Task to carry out: Set down the full listing exactly as given. Any pictures are to be left out.

Dataset extract:
━━━━━━━━━━━━━━━━

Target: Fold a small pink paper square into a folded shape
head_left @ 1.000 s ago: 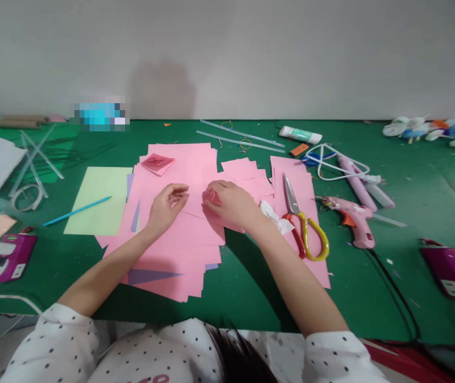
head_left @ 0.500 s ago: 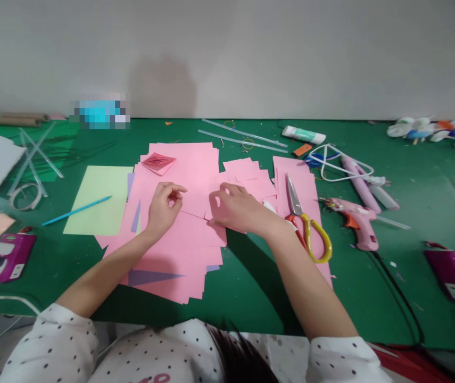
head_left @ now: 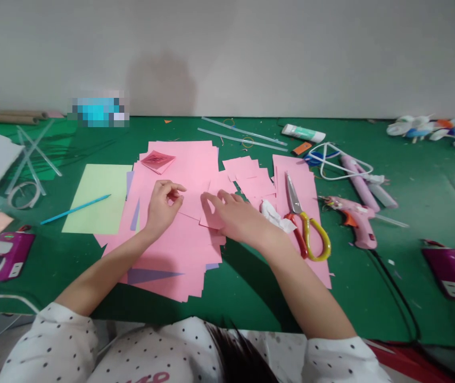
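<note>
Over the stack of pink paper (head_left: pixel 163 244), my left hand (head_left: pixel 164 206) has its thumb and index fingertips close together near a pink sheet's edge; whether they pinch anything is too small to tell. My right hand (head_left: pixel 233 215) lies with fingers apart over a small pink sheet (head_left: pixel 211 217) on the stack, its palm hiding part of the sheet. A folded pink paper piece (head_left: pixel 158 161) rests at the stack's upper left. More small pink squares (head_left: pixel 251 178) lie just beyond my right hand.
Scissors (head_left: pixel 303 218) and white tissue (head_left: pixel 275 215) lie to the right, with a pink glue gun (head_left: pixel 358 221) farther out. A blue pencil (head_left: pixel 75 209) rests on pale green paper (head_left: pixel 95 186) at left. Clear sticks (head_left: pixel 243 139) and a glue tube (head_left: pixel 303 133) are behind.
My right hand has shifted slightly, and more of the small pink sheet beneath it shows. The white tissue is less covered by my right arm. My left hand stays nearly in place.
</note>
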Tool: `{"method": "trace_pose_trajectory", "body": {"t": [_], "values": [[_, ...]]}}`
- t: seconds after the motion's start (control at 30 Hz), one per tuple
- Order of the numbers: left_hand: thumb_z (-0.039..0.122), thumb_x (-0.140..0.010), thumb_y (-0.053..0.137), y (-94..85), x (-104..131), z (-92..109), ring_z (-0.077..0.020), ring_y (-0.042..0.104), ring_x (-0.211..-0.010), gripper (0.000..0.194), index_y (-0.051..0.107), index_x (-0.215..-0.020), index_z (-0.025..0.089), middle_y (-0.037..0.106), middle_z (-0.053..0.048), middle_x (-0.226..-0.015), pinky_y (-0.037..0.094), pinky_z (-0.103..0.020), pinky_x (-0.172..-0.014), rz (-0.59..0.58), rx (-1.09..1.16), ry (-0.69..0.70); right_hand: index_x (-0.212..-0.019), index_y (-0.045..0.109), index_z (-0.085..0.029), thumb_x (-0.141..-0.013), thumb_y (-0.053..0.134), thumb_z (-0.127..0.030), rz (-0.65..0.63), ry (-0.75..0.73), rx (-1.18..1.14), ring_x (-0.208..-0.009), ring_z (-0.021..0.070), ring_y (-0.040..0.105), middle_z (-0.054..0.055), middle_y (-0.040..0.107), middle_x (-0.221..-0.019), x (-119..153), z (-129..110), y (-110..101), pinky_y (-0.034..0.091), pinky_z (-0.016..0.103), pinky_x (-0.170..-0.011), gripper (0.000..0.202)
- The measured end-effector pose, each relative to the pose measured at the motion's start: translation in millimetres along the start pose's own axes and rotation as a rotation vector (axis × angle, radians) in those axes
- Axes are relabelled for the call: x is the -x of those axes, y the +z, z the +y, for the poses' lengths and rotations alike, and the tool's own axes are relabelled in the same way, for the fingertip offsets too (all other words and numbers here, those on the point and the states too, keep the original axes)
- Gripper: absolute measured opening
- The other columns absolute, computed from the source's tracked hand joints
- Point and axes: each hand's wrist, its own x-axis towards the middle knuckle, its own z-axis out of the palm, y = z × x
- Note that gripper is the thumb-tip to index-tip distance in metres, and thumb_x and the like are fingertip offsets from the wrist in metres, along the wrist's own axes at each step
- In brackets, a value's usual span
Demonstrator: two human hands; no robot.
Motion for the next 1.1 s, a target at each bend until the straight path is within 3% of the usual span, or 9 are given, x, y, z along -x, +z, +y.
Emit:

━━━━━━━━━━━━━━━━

Exercise output:
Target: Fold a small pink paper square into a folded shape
head_left @ 1.000 s ago: 
head_left @ 0.500 s ago: 
head_left @ now: 
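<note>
Over the stack of pink paper (head_left: pixel 163 244), my left hand (head_left: pixel 164 206) has its thumb and index fingertips close together near a pink sheet's edge; whether they pinch anything is too small to tell. My right hand (head_left: pixel 233 215) lies with fingers apart over a small pink sheet (head_left: pixel 211 217) on the stack, its palm hiding part of the sheet. A folded pink paper piece (head_left: pixel 158 161) rests at the stack's upper left. More small pink squares (head_left: pixel 251 178) lie just beyond my right hand.
Scissors (head_left: pixel 303 218) and white tissue (head_left: pixel 275 215) lie to the right, with a pink glue gun (head_left: pixel 358 221) farther out. A blue pencil (head_left: pixel 75 209) rests on pale green paper (head_left: pixel 95 186) at left. Clear sticks (head_left: pixel 243 139) and a glue tube (head_left: pixel 303 133) are behind.
My right hand has shifted slightly, and more of the small pink sheet beneath it shows. The white tissue is less covered by my right arm. My left hand stays nearly in place.
</note>
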Tool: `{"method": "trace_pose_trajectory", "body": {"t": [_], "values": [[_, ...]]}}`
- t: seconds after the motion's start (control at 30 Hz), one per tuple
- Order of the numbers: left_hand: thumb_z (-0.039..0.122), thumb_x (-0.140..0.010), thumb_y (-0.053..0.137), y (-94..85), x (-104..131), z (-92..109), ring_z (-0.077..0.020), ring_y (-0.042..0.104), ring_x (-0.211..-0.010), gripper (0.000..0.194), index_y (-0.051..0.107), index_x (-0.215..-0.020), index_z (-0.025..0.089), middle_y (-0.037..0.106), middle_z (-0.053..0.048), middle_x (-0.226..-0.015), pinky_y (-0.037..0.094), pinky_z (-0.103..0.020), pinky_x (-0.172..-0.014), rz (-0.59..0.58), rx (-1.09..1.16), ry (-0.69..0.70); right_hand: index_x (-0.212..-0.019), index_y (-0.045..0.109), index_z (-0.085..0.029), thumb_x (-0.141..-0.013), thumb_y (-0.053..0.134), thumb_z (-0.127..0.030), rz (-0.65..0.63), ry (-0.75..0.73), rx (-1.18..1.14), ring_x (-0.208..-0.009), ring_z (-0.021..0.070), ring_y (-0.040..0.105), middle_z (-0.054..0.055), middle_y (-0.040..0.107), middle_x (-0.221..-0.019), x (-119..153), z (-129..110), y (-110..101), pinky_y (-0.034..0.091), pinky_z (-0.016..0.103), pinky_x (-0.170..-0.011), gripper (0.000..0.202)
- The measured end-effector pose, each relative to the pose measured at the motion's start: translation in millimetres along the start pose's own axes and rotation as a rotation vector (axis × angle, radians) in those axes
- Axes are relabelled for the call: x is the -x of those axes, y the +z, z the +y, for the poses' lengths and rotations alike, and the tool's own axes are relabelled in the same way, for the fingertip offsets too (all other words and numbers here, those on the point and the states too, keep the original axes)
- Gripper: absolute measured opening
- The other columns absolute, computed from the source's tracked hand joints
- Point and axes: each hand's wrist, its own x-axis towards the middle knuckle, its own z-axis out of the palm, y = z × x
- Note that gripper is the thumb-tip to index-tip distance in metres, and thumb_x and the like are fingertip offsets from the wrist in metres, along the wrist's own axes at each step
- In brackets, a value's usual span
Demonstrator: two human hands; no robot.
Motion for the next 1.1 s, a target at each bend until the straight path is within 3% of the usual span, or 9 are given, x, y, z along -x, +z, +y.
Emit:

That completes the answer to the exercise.